In [1]:
import pandas as pd
import numpy as np
import pymysql
from sqlalchemy import create_engine
import getpass

In [2]:
def sqlalchemy_con(): # Creamos la función para formar el conector (a.k.a. engine)
    try:
        # Solicitamos el usuario
        user = input("Introduce tu usuario de MySQL: ")

        # Solicitamos la contraseña de forma segura
        password = getpass.getpass("Introduce tu contraseña de MySQL: ")

        # Solicitamos la base de datos
        db_name = input("Introduce el nombre de la base de datos: ")

        # Creamos la URL de conexión en base a las variables de antes
        DATABASE_URL = f"mysql+pymysql://{user}:{password}@localhost:3306/{db_name}"

        # Creamos el engine
        engine = create_engine(DATABASE_URL)
        return engine

    except Exception as error:
        print(f"Error al crear la conexión: {error}")
        return None

In [4]:
# Creamos la conexión
engine = sqlalchemy_con()

In [5]:
# Una vez definamos la función, ya sólo nos queda aplicar el código para pasarle a MySQL
#nuestras queries
def rentals_month(engine, month, year):
    try:
        if engine:
            query = """
                SELECT * 
                FROM rental
                WHERE MONTH(rental_date) = %(month)s
                  AND YEAR(rental_date) = %(year)s;
            """

            df = pd.read_sql(query, engine, params={'month': month, 'year': year})

            return df

    except Exception as error:
        print(f"Error: {error}")

In [6]:
def rental_count_month(df, month, year):
    column_name = f"rentals_{month:02d}_{year}"
    grouped_df = df.groupby("customer_id").size().reset_index(name=column_name)
    
    return grouped_df

In [7]:
df_rentals = rentals_month(engine, 5, 2005)
df2_rentals = rentals_month(engine, 7, 2005)
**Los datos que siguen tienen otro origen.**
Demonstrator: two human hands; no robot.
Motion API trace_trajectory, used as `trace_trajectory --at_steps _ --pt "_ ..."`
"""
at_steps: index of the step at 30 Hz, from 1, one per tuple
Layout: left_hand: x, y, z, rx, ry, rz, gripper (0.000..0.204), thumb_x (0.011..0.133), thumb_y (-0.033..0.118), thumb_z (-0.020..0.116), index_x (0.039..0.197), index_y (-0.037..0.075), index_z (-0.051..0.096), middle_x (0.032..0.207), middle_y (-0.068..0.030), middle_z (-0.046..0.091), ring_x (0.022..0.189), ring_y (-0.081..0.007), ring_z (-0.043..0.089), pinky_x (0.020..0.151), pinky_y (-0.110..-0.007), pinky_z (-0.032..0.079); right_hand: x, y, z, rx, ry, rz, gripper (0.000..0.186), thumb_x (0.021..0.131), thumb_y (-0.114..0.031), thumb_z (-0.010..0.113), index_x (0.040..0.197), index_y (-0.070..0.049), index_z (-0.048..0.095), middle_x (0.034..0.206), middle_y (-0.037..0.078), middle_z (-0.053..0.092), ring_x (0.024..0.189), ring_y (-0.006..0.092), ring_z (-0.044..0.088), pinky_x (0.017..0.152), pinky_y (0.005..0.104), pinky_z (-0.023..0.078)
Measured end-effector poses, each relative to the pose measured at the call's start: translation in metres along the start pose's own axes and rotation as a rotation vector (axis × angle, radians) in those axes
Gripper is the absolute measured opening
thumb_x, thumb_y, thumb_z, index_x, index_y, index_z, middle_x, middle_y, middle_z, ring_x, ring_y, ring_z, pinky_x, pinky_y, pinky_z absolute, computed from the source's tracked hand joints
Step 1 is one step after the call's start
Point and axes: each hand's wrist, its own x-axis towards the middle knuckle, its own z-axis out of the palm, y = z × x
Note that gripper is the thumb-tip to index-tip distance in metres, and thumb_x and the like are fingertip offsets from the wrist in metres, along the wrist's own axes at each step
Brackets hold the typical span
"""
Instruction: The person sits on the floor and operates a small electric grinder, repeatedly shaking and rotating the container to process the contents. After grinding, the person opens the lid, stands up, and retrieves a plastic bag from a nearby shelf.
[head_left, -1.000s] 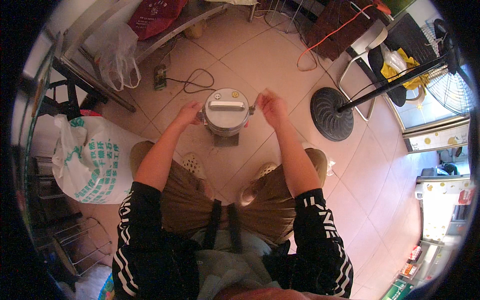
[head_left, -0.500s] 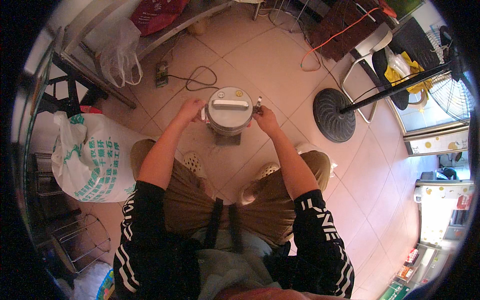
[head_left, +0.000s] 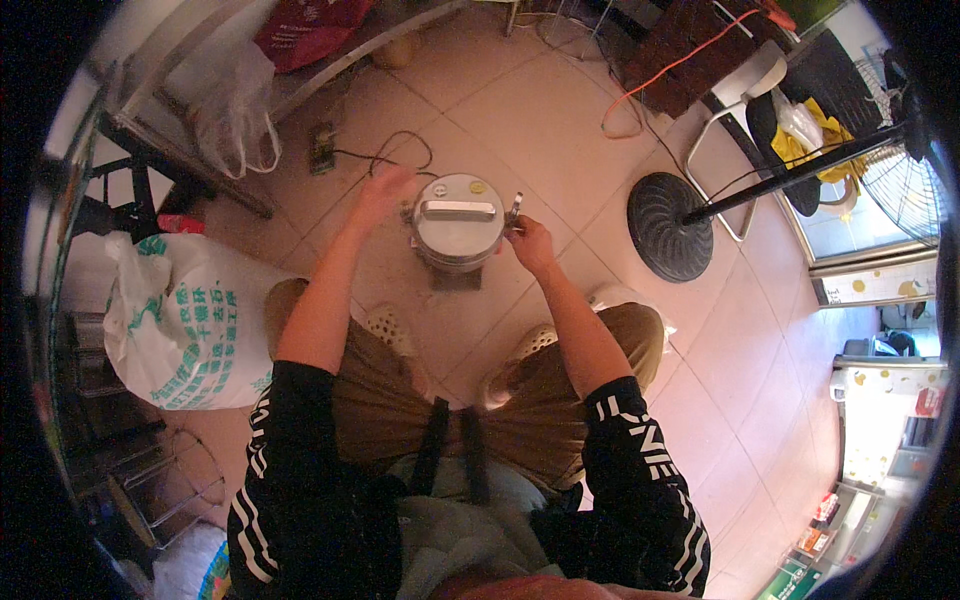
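Note:
A round silver pot with a flat lid and a bar handle stands on the tiled floor between my feet. My right hand is closed on the clamp fitting at the pot's right rim. Blurred by motion, my left hand hovers with fingers apart just off the pot's upper left edge and holds nothing. A black cable runs along the floor behind that hand.
A full white sack with green print stands at my left. A fan with a round black base and slanted pole is at the right. Metal shelving with plastic bags lies beyond the pot. A chair stands far right.
My right hand came down from above the pot and closed on the fitting at its right rim. My left hand left the pot's left side and lifted up and away.

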Motion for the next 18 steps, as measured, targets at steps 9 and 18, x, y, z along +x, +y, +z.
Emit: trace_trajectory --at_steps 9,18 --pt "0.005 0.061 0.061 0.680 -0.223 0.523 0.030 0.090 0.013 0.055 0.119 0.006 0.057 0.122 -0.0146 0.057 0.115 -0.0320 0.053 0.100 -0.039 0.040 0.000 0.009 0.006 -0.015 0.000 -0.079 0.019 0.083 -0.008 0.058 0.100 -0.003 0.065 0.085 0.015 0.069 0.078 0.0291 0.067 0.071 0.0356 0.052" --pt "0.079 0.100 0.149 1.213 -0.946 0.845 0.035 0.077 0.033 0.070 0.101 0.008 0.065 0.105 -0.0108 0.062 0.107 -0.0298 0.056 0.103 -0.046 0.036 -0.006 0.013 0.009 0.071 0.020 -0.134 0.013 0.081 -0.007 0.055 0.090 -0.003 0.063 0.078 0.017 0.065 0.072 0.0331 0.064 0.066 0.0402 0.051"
df_1 = rental_count_month(df_rentals, 5, 2005)
df_2 = rental_count_month(df2_rentals, 7, 2005)
df_1

Unnamed: 0,customer_id,rentals_05_2005
0,1,2
1,2,1
2,3,2
3,5,3
4,6,3
...,...,...
515,594,4
516,595,1
517,596,6
518,597,2


In [8]:
df_2

Unnamed: 0,customer_id,rentals_07_2005
0,1,12
1,2,14
2,3,13
3,4,5
4,5,16
...,...,...
594,595,19
595,596,6
596,597,7
597,598,16


In [9]:
def compare_rentals(df1,df2):
    merged_df = pd.merge (df1, df2, on='customer_id',how='outer').fillna(0)
    rental_cols = [col for col in merged_df.columns if col != 'customer_id']
    merged_df['difference'] = merged_df[rental_cols[1]] - merged_df[rental_cols[0]]
    
    return merged_df

In [10]:
df_final = compare_rentals(df_1,df_2)